---------- Data section ----------

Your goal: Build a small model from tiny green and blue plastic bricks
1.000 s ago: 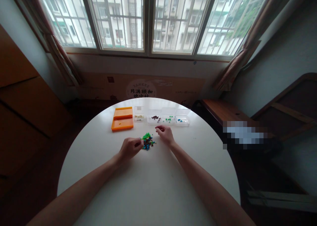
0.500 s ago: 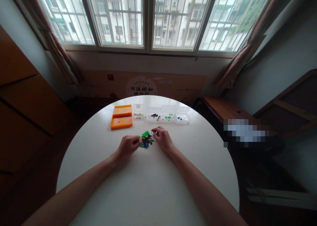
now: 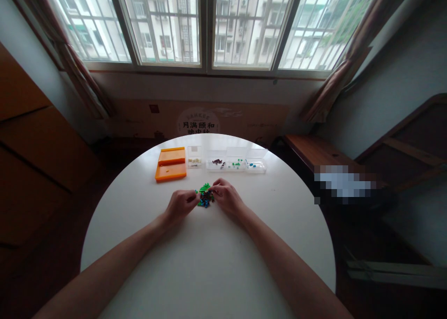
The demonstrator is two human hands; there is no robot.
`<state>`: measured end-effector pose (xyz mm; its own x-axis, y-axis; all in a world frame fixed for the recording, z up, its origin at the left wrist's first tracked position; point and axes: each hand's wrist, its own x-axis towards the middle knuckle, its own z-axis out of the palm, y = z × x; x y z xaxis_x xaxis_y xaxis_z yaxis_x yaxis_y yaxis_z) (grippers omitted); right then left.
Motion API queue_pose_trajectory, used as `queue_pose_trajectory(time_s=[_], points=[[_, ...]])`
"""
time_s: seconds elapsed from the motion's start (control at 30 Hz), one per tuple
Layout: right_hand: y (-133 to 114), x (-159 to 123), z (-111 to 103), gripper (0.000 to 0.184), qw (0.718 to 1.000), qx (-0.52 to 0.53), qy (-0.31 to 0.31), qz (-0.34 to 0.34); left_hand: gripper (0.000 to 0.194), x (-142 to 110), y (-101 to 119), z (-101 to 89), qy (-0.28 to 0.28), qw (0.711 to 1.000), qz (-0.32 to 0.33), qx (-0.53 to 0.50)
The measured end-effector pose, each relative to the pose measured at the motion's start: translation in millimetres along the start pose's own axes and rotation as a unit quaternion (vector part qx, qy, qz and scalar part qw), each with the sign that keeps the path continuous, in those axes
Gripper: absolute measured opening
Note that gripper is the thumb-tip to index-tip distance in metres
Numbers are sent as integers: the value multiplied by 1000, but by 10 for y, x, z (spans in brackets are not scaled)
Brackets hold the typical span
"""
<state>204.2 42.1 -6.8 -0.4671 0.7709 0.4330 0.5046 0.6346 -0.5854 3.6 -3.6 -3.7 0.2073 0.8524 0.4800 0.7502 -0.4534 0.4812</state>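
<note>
A small pile of green, blue and dark brown pieces [image 3: 205, 200], too small to name by kind, lies on the white round table [image 3: 206, 254]. At its left edge is my left hand [image 3: 179, 203], closed with the fingers curled; a speck of green and blue shows by its fingertips. From the right, my right hand [image 3: 227, 196] reaches the pile with thumb and forefinger close together. Whatever either hand pinches is hidden or too small to make out.
Behind the pile stand an open orange case [image 3: 171, 171] and a clear box with pale pieces [image 3: 194, 162]. Further right are clear boxes holding brown pieces [image 3: 218, 162], green pieces [image 3: 237, 163] and blue pieces [image 3: 252, 164]. Their lids stand open.
My right hand has moved slightly left, its fingertips now over the pile's right side. My left hand stays in place. The view has shifted a little.
</note>
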Motion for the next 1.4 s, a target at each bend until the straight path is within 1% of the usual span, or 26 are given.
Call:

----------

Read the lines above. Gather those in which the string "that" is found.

The measured end-effector pose, each relative to the pose measured at the motion's start: translation in millimetres along the start pose's own axes and rotation as a unit quaternion (vector part qx, qy, qz and scalar part qw), each with the sign that keeps the path continuous, in those axes
Note that gripper is the thumb-tip to index-tip distance in metres

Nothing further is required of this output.